-------- Input data

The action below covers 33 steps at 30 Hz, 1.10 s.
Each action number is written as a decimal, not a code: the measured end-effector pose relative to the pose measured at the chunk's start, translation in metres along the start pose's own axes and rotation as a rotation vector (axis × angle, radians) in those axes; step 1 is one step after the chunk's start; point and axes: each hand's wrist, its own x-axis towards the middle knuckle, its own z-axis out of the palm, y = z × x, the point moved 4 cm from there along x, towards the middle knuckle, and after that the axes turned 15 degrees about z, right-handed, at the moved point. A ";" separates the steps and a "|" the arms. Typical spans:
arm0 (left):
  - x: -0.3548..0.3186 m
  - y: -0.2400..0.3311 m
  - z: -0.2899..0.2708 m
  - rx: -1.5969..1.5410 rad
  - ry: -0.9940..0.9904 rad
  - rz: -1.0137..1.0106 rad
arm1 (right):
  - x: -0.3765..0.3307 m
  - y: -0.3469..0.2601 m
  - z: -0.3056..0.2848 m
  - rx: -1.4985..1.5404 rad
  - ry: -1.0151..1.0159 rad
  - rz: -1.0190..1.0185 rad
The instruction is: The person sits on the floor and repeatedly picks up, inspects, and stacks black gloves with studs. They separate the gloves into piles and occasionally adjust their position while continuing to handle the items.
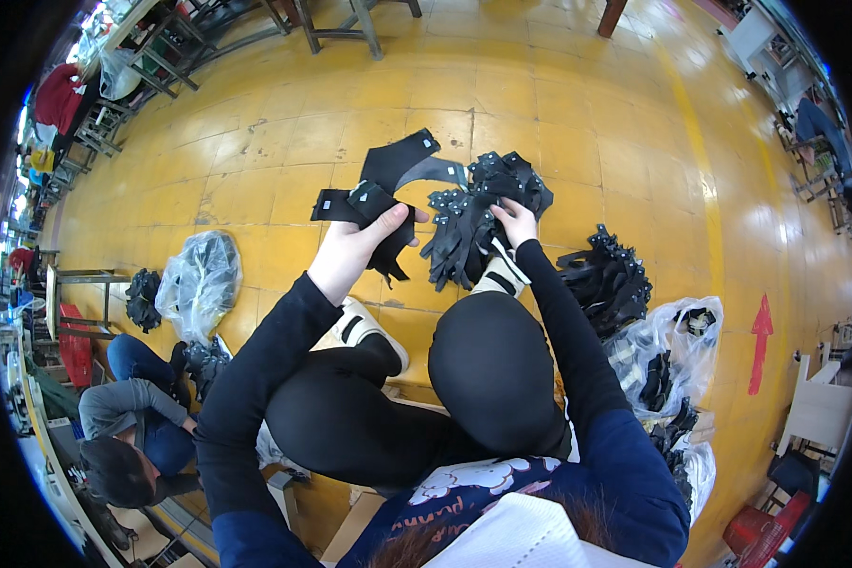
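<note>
I look down over my knees at a yellow floor [559, 114]. My left hand [355, 248] is closed around a few black cut pieces [388, 185], held up above the floor. My right hand [518, 222] rests on a black pile [478, 213] just beside them, fingers curled into it. A clear bag [667, 355] lies to my right.

I see my left hand [350, 248] gripping several black cut pieces [381, 189] above the yellow floor [577, 114], while my right hand [519, 221] touches a black pile [478, 218].
</note>
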 end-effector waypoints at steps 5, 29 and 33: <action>-0.004 -0.005 -0.006 -0.100 -0.042 -0.019 | -0.004 0.031 -0.018 -0.070 0.081 0.140; -0.004 -0.032 0.006 -0.122 -0.103 -0.148 | -0.174 -0.242 -0.039 0.195 -0.547 -0.454; -0.011 -0.027 0.006 0.088 -0.331 -0.012 | -0.174 -0.238 -0.035 0.143 -0.525 -0.541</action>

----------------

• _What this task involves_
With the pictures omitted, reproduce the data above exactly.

• _Exercise output_
The action below covers 33 steps at 30 Hz, 1.10 s.
Each action number is written as a decimal, not a code: the measured end-effector pose relative to the pose measured at the chunk's start, translation in metres along the start pose's own axes and rotation as a rotation vector (axis × angle, radians) in those axes; step 1 is one step after the chunk's start; point and axes: each hand's wrist, its own x-axis towards the middle knuckle, its own z-axis out of the palm, y = z × x, the point moved 4 cm from there along x, towards the middle knuckle, and after that the axes turned 15 degrees about z, right-handed, at the moved point. A ";" separates the steps and a "|" the arms. Typical spans:
arm0 (left):
  - x: -0.3548..0.3186 m
  - y: -0.2400..0.3311 m
  - z: -0.2899..0.2708 m
  - rx: -1.5969..1.5410 rad
  - ry: -0.9940..0.9904 rad
  - rz: -1.0137..1.0106 rad
arm1 (right):
  - x: -0.3765..0.3307 m
  - y: -0.3469..0.2601 m
  - z: -0.3056..0.2848 m
  - rx: -1.4985..1.5404 rad
  - ry: -1.0151..1.0159 rad
  - rz: -1.0190..1.0185 rad
The instruction is: The person sits on the floor and repeatedly picks up, inspects, and stacks black gloves with studs. They separate the gloves into piles and occasionally adjust their position while continuing to handle the items.
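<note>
I look down over my knees at a yellow floor [559, 114]. My left hand [355, 248] is closed around a few black cut pieces [388, 185], held up above the floor. My right hand [518, 222] rests on a black pile [478, 213] just beside them, fingers curled into it. A clear bag [667, 355] lies to my right.

I see my left hand [350, 248] gripping several black cut pieces [381, 189] above the yellow floor [577, 114], while my right hand [519, 221] touches a black pile [478, 218].
</note>
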 end-effector waypoints at steps 5, 29 and 33: <action>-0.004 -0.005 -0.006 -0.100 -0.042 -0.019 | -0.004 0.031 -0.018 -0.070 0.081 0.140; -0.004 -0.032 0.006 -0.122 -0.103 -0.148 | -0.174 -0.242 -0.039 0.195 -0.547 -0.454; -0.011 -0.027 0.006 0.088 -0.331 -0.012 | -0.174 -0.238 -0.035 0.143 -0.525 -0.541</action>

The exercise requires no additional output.